Monday, September 29, 2008

Too long between posts.

Too long between posts.
From an e-mail I sent out to a creator today:
"On page 14, I'm a little worried about the "doong" sound effect obscuring impact of the cookie. I can't believe I just typed that sentence."
I had insomnia again last night, which is probably part of the reason that passage still gives me the giggles.

***

As I wasn't sleeping, I decided to start thinking about a story idea Nick Johnson came up with that I'm going to work with him on. Naturally, this led to a flurry of inspiration for a completely different story that we're also going to be working on.

By the time I dragged my exhausted carcas from bed, I had the entire first issue figured out. I then spent most of the day that wasn't taken up with editing staring at the monitor and drooling, willing myself to write the damn script. It didn't work. I may have five pages done by the end of the night. If I'm lucky.

But I think instead I'll take another pass at the last 22 pages of the ReBoot webcomic script. Working on something that's there is something I can handle better than deblanking a screen at the moment. Plus, ReBoot pays. Really, there shouldn't be any question of what I work on right now, but I was inspired. Inspired to drool...

***

Drawn & Quarterly creator Pascal Blanchet did a presentation yesterday afternoon at the Edmonton Public Library's monthly Writer's Corner series.
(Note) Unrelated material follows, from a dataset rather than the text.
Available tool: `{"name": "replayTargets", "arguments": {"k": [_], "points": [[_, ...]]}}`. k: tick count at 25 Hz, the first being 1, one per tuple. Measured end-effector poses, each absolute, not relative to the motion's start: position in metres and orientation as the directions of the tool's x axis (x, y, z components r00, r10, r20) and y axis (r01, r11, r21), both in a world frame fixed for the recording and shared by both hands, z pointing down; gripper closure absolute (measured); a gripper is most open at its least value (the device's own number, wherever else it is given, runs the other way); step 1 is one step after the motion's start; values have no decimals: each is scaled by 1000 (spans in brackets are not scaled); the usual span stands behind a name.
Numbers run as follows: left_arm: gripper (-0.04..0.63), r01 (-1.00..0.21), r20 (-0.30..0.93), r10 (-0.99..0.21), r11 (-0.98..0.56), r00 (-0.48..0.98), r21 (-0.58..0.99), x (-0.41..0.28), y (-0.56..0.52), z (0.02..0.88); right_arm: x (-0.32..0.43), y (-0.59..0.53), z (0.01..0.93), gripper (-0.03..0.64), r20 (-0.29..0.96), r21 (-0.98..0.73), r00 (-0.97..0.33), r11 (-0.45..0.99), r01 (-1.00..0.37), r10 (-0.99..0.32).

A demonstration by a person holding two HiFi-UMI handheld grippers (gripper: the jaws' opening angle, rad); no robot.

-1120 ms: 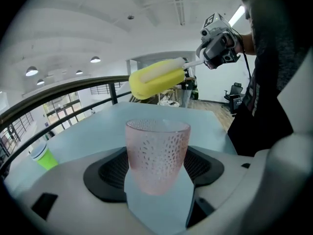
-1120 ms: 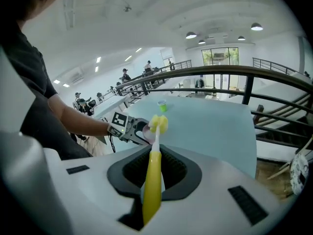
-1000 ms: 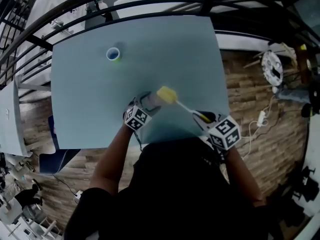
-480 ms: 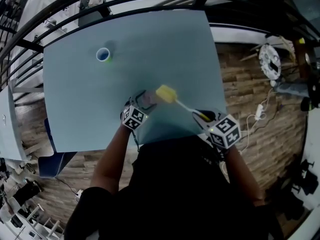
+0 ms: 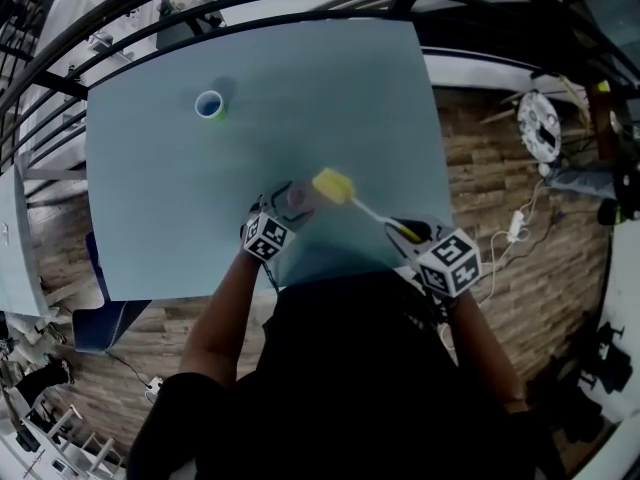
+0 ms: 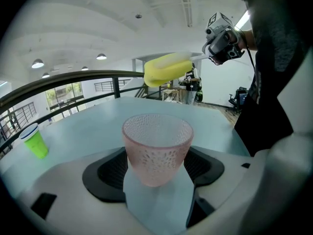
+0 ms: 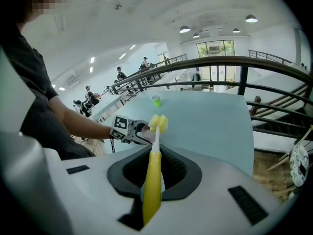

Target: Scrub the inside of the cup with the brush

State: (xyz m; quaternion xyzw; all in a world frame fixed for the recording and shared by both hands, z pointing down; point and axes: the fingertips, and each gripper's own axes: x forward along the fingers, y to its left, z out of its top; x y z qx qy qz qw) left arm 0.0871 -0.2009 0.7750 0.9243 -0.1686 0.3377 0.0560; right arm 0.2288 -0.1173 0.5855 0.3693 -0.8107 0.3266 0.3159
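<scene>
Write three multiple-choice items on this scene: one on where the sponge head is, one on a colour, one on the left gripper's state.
1. Where is the sponge head of the brush relative to the pink cup?
A. Deep inside it.
B. In the air near its rim, outside it.
C. Lying on the floor.

2. What colour is the lone cup standing far out on the table?
A. Green.
B. Red.
C. Black.

3. What state is the left gripper in?
A. Open and empty.
B. Shut on the brush.
C. Shut on the pink cup.

Key:
1 B: the left gripper view shows the yellow sponge above and beyond the rim.
2 A: its green wall shows in that same view.
3 C: the cup sits clamped between the fingers.
</scene>
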Motion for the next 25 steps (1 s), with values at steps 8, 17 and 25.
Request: {"name": "replayTargets", "arguments": {"k": [8, 17, 25], "points": [[230, -374, 648, -256, -926, 717, 48, 66, -192, 785, 211, -109, 584, 575, 752, -277, -517, 517, -810, -408], [230, -429, 657, -296, -902, 693, 46, 32, -182, 768, 206, -105, 573, 575, 744, -231, -507, 544, -807, -436], [247, -585, 565, -454, -809, 688, 63, -23, -189, 703, 179, -116, 560, 575, 701, -180, -514, 575, -798, -494]]}}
His art is undeniably excellent, and I've got to admire someone who puts as much thought into format as he does. But strangely, what really occupied me as I walked out of the library wasn't that. Instead, I found myself examining the notion of the graphic novel - a term I've generally regarded as interchangeable with "comic book", used primarily by those who're looking to sell their comic work to someone culturally trained to dismiss comics as kids stuff.

While my understanding of the term is that it was coined by a comic creator (either Eisner, Steranko, or Kane, depending on who's telling the story), Blanchet comes from a completely different, non-narrative tradition. His work doesn't use most standard techniques of comic narrative (dialogue balloons, multiple images in sequence on a page). It is sequential images telling a story, with text interspersed. In terms of format, it's closer to children's picture books than anything else, though it's clearly aimed at mature readers. Calling it a comic seems wrong, as would calling it a picture book. So what should such a work be called?

***

What sound would an aggressively flung cookie hitting a metal surface make, anyway? It's a chocolate chip cookie, I believe.

A

1 comment:

FS said...

Nicholas is spreading himself a little thin, eh? I taught him that trick!